[Exercise prompt]
In the listing below, how many lines hold the string "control"? Reply with the number and nothing else.

[Material for the task]
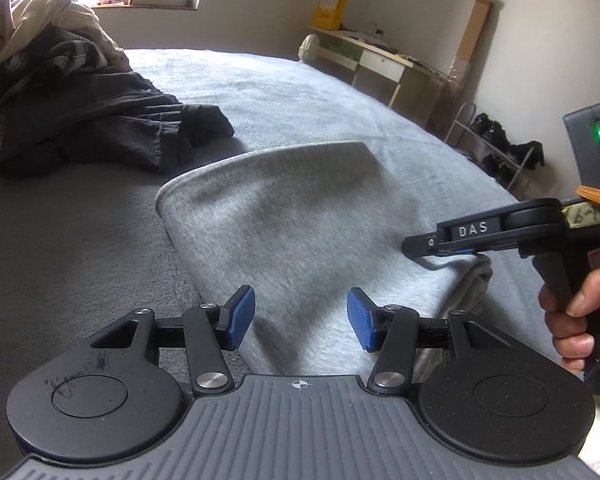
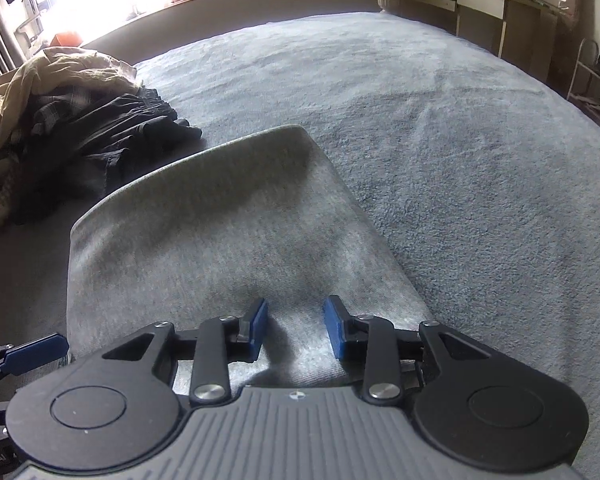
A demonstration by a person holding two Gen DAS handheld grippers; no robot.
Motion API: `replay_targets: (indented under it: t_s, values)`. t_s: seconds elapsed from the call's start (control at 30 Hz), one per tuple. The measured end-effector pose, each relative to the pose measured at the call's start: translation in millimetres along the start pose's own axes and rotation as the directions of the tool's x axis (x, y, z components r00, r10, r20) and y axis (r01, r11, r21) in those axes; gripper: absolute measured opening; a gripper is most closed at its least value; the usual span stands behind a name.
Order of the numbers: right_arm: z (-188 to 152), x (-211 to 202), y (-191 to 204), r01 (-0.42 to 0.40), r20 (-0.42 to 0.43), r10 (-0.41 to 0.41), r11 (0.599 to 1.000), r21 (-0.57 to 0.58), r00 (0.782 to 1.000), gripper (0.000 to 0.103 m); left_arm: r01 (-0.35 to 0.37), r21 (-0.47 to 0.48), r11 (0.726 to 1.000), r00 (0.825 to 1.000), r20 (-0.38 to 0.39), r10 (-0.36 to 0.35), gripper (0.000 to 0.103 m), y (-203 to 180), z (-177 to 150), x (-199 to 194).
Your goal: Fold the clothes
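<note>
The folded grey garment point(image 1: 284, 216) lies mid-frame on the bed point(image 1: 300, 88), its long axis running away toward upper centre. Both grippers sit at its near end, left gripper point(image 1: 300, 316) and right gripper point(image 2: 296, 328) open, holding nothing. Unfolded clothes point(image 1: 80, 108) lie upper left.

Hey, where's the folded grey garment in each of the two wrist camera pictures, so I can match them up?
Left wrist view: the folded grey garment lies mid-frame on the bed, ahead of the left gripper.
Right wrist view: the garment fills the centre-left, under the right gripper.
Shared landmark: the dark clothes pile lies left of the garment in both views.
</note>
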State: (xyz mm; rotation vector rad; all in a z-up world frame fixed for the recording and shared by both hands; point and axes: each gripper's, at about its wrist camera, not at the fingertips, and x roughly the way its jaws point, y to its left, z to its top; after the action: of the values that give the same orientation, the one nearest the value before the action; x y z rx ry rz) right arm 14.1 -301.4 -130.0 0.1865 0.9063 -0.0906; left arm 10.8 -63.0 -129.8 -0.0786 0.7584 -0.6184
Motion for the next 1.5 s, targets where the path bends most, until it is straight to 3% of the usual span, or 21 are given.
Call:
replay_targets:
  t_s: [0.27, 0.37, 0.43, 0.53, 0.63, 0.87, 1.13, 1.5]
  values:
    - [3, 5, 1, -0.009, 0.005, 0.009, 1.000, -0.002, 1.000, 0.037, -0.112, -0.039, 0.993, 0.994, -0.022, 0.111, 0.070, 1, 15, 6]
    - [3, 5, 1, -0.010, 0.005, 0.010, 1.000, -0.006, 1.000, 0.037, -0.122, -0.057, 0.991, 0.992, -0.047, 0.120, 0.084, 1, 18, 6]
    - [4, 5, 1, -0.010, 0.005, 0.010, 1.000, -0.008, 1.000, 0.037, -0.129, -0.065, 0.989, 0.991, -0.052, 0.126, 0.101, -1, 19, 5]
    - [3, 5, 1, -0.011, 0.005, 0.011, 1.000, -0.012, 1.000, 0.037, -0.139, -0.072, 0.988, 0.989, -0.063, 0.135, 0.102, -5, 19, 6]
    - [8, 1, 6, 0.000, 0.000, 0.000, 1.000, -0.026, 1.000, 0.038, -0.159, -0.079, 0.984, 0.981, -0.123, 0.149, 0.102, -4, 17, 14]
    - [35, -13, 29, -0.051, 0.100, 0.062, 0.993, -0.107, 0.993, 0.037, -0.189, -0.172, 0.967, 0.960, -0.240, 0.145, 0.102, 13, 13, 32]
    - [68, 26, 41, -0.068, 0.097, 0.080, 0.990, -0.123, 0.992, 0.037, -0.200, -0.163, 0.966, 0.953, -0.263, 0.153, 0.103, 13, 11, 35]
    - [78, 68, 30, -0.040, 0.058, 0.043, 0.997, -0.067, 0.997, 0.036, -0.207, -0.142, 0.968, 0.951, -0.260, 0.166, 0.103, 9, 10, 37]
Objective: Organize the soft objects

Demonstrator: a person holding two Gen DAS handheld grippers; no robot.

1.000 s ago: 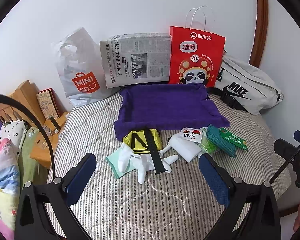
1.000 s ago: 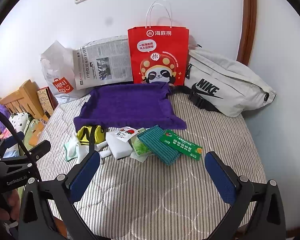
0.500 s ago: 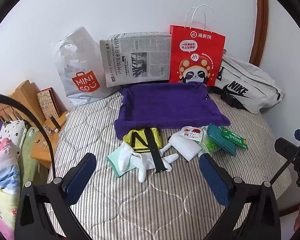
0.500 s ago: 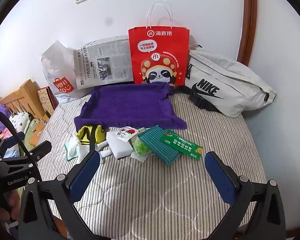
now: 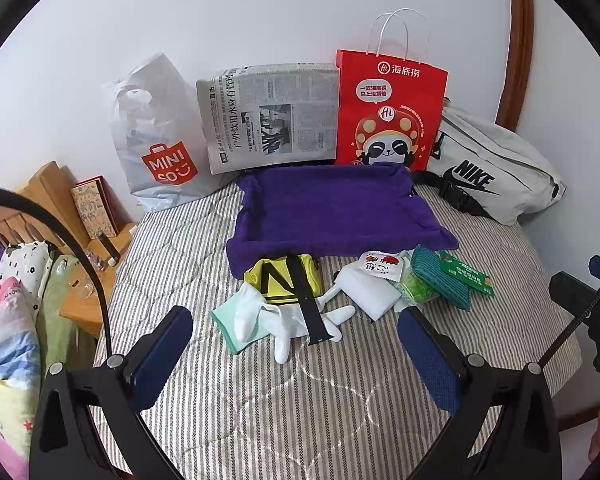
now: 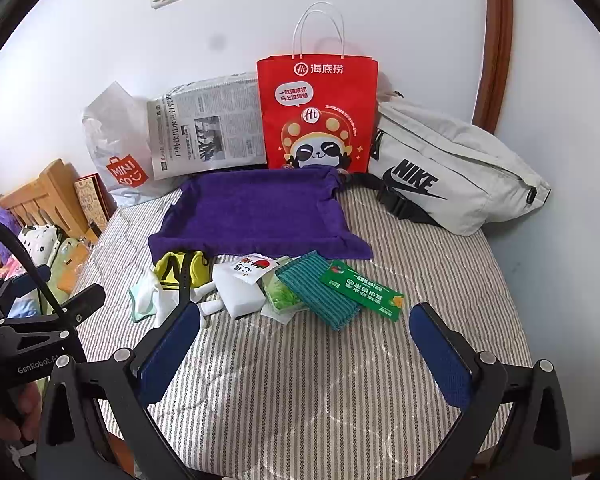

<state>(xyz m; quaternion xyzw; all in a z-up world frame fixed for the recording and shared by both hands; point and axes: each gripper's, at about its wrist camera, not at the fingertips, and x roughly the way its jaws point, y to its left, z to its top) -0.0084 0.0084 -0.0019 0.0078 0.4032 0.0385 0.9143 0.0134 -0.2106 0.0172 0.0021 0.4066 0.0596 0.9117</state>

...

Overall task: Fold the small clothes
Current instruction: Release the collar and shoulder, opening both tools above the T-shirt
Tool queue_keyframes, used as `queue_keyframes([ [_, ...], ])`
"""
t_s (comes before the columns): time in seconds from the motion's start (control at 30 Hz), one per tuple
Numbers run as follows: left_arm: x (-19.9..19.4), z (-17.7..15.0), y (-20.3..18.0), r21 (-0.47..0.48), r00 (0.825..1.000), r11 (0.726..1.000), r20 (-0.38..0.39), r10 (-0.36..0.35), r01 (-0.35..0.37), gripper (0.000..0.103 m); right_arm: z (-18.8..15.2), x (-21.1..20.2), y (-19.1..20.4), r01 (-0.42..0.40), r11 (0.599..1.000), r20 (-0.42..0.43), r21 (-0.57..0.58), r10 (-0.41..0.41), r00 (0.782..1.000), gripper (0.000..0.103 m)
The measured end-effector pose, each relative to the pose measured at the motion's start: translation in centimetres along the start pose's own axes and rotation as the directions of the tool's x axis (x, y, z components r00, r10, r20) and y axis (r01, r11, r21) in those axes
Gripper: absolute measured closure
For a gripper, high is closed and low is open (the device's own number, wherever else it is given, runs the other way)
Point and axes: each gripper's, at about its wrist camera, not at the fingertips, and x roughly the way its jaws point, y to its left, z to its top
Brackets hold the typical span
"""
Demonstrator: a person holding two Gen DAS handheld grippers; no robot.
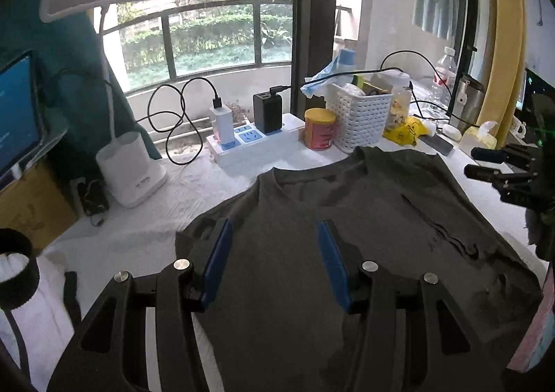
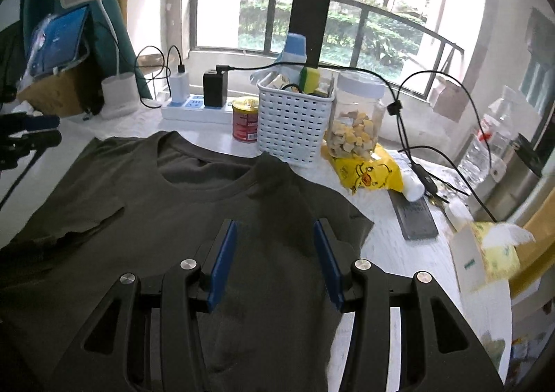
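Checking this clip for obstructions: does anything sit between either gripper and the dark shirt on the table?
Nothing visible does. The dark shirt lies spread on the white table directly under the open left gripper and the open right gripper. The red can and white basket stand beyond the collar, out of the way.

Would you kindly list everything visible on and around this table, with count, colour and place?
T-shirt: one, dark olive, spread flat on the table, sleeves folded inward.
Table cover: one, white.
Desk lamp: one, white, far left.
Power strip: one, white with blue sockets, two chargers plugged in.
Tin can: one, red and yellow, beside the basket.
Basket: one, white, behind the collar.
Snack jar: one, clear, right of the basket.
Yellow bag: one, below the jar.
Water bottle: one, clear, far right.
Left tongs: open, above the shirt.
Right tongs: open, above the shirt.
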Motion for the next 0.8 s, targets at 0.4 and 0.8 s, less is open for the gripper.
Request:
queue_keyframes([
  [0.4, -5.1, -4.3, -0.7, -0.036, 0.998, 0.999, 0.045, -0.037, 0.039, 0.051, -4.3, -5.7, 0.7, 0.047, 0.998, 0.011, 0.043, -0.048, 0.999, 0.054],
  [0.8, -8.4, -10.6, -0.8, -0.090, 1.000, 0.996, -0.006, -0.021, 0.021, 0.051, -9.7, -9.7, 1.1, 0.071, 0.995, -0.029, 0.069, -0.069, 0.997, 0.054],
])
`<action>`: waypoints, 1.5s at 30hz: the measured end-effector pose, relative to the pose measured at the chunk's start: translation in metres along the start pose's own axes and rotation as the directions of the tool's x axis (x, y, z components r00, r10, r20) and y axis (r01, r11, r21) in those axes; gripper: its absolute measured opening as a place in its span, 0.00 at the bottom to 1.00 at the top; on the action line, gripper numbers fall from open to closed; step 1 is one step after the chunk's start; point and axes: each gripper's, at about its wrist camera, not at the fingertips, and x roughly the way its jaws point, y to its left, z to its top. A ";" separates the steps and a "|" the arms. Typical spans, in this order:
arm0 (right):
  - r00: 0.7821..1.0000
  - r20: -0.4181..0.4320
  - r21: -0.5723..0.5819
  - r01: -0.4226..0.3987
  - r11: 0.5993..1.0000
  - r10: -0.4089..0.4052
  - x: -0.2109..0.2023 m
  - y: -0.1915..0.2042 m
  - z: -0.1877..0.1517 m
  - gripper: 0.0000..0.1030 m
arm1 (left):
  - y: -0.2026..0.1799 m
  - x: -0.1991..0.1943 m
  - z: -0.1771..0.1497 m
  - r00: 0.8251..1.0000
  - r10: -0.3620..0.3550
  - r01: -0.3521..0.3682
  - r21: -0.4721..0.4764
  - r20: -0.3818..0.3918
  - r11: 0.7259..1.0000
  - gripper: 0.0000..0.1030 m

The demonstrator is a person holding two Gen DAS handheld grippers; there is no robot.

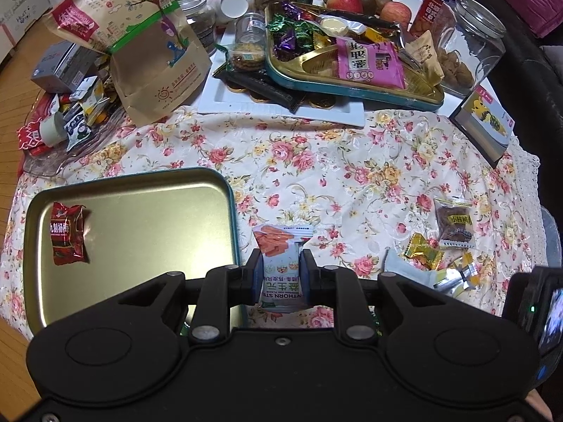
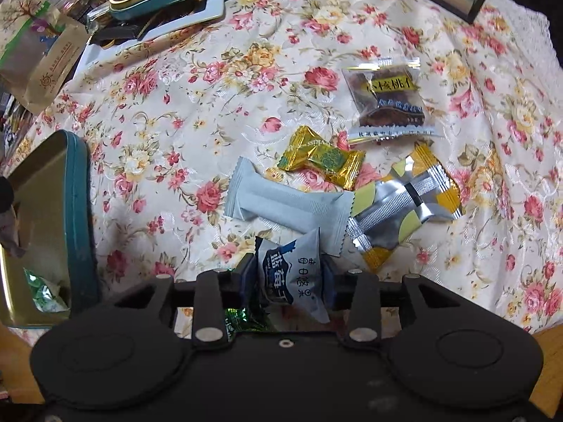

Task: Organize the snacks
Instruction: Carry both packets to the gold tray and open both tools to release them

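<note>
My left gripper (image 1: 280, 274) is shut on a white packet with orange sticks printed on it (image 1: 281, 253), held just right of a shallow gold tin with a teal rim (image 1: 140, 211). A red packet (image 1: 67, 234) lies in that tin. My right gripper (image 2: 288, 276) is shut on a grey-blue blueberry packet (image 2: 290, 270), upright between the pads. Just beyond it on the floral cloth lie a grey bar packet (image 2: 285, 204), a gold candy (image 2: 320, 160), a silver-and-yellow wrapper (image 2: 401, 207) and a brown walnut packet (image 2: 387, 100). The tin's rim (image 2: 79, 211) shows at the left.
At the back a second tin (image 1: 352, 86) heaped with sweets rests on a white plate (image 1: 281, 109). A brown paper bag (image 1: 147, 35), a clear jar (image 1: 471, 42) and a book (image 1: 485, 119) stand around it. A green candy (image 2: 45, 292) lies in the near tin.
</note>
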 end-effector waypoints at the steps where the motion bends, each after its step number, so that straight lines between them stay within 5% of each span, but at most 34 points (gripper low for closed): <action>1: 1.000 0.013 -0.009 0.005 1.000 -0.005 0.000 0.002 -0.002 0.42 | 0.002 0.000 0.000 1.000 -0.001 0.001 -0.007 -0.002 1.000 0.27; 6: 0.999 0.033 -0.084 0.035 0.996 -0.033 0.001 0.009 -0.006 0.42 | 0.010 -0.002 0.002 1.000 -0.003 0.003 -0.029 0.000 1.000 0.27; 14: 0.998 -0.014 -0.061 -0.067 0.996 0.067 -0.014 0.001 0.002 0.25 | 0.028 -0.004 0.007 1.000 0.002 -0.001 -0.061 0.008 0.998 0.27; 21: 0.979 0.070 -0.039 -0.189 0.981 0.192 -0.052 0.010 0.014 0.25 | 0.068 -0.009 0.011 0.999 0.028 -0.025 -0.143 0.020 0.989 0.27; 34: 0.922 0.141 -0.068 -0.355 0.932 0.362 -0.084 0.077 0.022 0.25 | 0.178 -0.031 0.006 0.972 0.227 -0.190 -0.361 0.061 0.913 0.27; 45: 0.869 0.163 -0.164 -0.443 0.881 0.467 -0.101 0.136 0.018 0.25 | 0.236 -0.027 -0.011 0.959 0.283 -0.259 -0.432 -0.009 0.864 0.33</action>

[Solution]
2